Leaving the pictures aside, return all of the data below exactly.

══ STORED DATA

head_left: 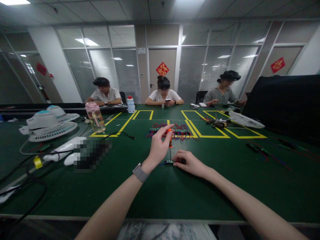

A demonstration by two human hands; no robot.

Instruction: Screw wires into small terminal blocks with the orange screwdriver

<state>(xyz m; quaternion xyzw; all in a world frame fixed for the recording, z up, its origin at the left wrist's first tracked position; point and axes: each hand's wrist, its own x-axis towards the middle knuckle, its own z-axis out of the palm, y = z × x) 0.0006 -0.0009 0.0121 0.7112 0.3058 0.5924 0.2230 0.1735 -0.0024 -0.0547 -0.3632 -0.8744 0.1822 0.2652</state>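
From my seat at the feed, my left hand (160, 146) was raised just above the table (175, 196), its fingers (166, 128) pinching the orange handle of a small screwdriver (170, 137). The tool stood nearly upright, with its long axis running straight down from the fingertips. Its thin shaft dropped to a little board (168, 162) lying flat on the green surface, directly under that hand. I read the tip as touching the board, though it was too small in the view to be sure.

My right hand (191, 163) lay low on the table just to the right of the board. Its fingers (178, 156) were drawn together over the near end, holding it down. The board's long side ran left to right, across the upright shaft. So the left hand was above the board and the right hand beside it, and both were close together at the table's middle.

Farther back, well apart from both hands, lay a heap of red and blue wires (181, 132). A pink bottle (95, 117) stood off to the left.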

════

ANSWER SECTION:
head_left: 

A demonstration by two human hands; no robot.

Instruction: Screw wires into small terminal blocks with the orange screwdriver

<state>(xyz m; quaternion xyzw; all in a world frame fixed for the recording, z up, its origin at the left wrist's first tracked position; point and axes: each hand's wrist, its own x-axis towards the middle knuckle, its own z-axis out of the palm, y = z × x) 0.0006 -0.0009 0.0121 0.7112 0.3058 0.5924 0.2230 0.1735 -0.0024 -0.0547 -0.3632 -0.8744 0.1822 0.2652</state>
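From my seat at the feed, my left hand (160, 146) was raised just above the table (175, 196), its fingers (166, 128) pinching the orange handle of a small screwdriver (170, 137). The tool stood nearly upright, with its long axis running straight down from the fingertips. Its thin shaft dropped to a little board (168, 162) lying flat on the green surface, directly under that hand. I read the tip as touching the board, though it was too small in the view to be sure.

My right hand (191, 163) lay low on the table just to the right of the board. Its fingers (178, 156) were drawn together over the near end, holding it down. The board's long side ran left to right, across the upright shaft. So the left hand was above the board and the right hand beside it, and both were close together at the table's middle.

Farther back, well apart from both hands, lay a heap of red and blue wires (181, 132). A pink bottle (95, 117) stood off to the left.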

The output for this exercise is finished.